Import/Export system #1272

srindom · 2022-03-29T09:33:40Z

srindom
Mar 29, 2022
Maintainer

Goal

User stories

As a user, I want to upload batches of data to create/update in Medusa
As a user, I want to extract batches of data from Medusa for further usage in other systems

Requirements

User should be able to start an import/export without having to wait for the entire operation to finish
The import/export should have minimal impact on the client side processing
Exported data should be “long-lived” i.e. an export file should be available for download multiple times/across multiple sessions. Potentially, with a config option that defines how long a file is available for download. Default: 48h?
Export/Import should initially be done in a CSV/Excel file format, but let’s investigate if we can make this generic enough to handle other file formats in the future: e.g. JSON.
Download files should be protected.

Proposed flow

Import (consider Products for the purpose of the example)
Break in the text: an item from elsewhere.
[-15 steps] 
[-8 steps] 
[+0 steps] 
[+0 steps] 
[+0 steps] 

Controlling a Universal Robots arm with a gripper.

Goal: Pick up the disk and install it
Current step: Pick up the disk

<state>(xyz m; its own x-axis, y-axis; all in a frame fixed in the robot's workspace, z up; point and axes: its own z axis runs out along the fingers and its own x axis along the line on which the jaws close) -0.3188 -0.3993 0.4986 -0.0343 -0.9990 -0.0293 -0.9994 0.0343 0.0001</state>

User uploads a CSV file containing the products that the user wishes to create/update in the backend.
The server stores the CSV file in a temporary location for further processing and records that a processing job has to be initiated.
The processing job streams data from the temporary location and incrementally parses it to a format that can be used for the final creation.
The processing job can continuously be polled to get the progress of the upload/parse status.
Once the job has completed the poll will respond with some summary data: e.g. the ids of the products that were created.
(Potentially make it possible to do this as a two-step process: e.g. POST /admin/batch { dry_run: true } and then POST /admin/batch/:id/complete . The dry run would be able to provide some feedback to the user about what will eventually be uploaded, so that we can seek final confirmation from the user)

Export

User applies filters in the overview that they wish to export from
User asks for an export of the data to start. This records that a processing job will have to be initiated.
The processing job will start parsing data as per the filters and stream the parsed data to a file storage location. E.g. local file system/S3/etc.
The processing job can continuously be polled to get the progress of the export status.
Once the processing job is complete the poll data will respond with a link to where the data can be downloaded.

DB Model

BatchJob
- status - created, processing, awaiting_confirmation, completed
- type - product_export, product_import, ...
- context - e.g. object containing product filters
- result - json blob of the resulting summary. Can e.g. contain a download_url
- created_by - the id of the user that created the job

🚨 Considerations

The result field may be handled better. If we introduce a File entity we could for example create a relation between a result_file and the BatchJob.
result could contain
- download url for exported file
- summary of dry_run status
- progress

GET /admin/batch/:id

const { batch } = request()

batch.result.download_url <-- type: "product_export"

API

Look into requirements for a WebSocket/SSE approach
- PostgresQL - NOTIFY?
- Emit batch.completed

Create a batch operation

Creates a batch operation. The type of the batch operation determines what should be included in the context. If the batch job is created with dry_run: true final confirmation through /batch/:id/complete will be required before the final data is uploaded to the DB.

POST /admin/batch

Body
- type
- context
- dry_run - true/false
- (potentially a location for a import file)

Response
- batch_job - { id, status ... }

🚨 Considerations

Check if it is possible to upload a file AND give json data - don’t think it is possible so in the case of an import I think we might need to first upload the file and then give the file location as part of the batch job creation.

Get a batch operation

Gets the BatchJob. This endpoint may be used for polling the status of a batch operation. To retrieve the BatchJob with id the authenticated user must be the user identified by created_by.

GET /admin/batch/:id

Response
- batch_job - { id, status, progress, ... }

List batch operations

Lists the BatchJobs created by a user.

GET /admin/batch

Response
- count
- batch_jobs - { id, status, progress, ... }

Cancel a batch operation

Cancels an operation that is in progress.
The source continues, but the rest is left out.